Parmenides may have been appropriated by Plato as a character in some of his works, but the actual writings of Parmenides are fragments, possibly even fragments of fragments. Poet-translator Stan Lombardo points out in his introduction to the fragments that it is possible (based on analysis of both content and hexameter) that Parmenides had training in a mystic tradition, possibly Orphic shamanism. Lombardo's translation of the fragments differs considerably from the standard Diels text. As an allegory for his atomistic philosophy of physics, Parmenides' fragments have certain pedagogical value. As poetry, they remain haunting and beautiful, particularly in Lombardo's capable hands. Certainly Rumi and Parmenides have plenty to talk about in that Big Coffeeshop in the Sky.

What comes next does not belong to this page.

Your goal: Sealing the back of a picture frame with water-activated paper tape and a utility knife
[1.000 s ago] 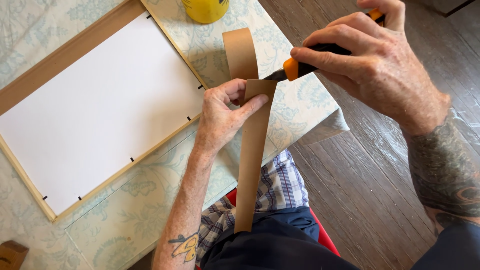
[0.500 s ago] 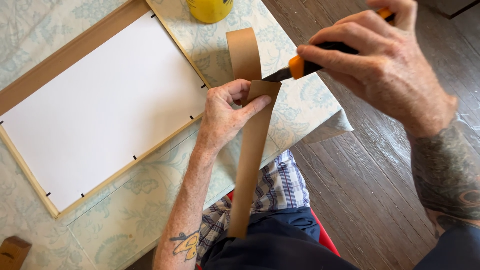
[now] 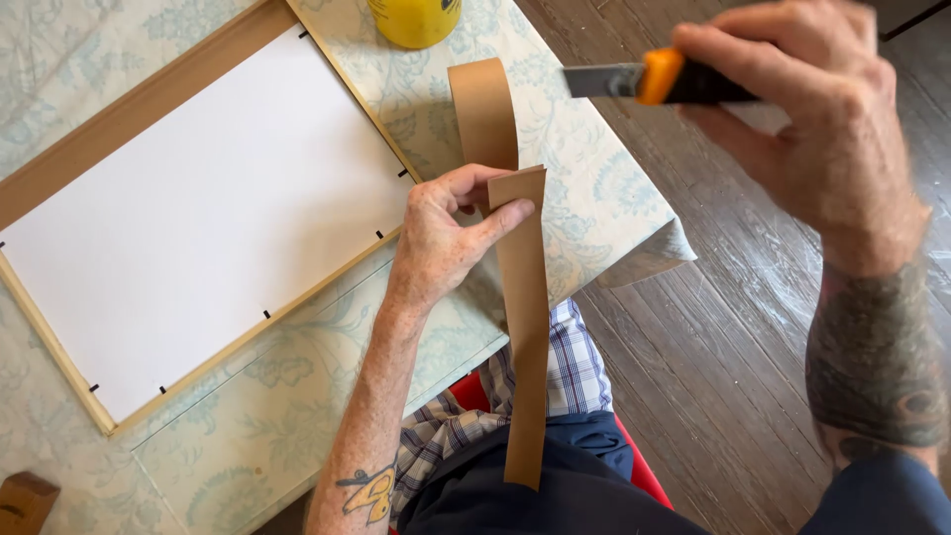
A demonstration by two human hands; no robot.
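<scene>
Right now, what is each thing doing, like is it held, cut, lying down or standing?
Brown paper strip: cut through, hanging down, pinched by left hand.
Other strip piece: curving up from the same hand.
Utility knife: blade out, held in right hand, clear of the paper.
Picture frame: lying face down on table.
Yellow container: standing.

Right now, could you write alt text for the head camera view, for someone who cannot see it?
A person's left hand pinches a brown paper tape strip that hangs down over their lap, while the right hand holds an orange and black utility knife raised clear of it. On the patterned tablecloth lies a wooden picture frame, white backing up, near a yellow container.
</scene>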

Excerpts from the Lombardo Translation

i.
The horses that take me to the ends of my mind
were taking me now; the drivers had put me
on the road to the Goddess, the manifest Way
that leads the enlightened through every delusion.

I was on that road. Wizard mares
strained at the chariot and maidens drove it.
The axle whined in the hubs like a Panspipe
hanging fire in the whirl of the wheels, propulsion
of these priestess-daughters of the Sun
when they leave on a mission from nightspace to light
pushing their veils from their heads with their hands.

The gates of the skyways of Night and Day
loomed up before us, gates made of space-stuff
but capped with a lintel, a stone threshold before them
and filled with the mass of great solid doors...

x.
You will come to know
the nature of the sky and all the signs that are there,
the imperceptible effects of the sun's blinding rays
and the source of its energy,
the force and the nature of the round-faced moon
in her erratic orbit,
and the arching dome of the universe,
how it originated
and how Necessity engineered it to fetter the stars.

xiv.
nightshining
round earth
a wanderer with borrowed light


Note: I strongly recommend the Lombardo translation to anyone interested in Parmenides, but must note that it is not a side-by-side translation. It can be very frustrating not to be able to consult the Greek, a situation easily remedied by acquiring the Diels as well as the Lombardo or by visiting http://philoctetes.free.fr/parmenides.htm and downloading the Diels as a PDF or in unicode. The Lombardo is currently out of print, but I had no problem finding a replacement copy when mine went into the bathtub last weekend.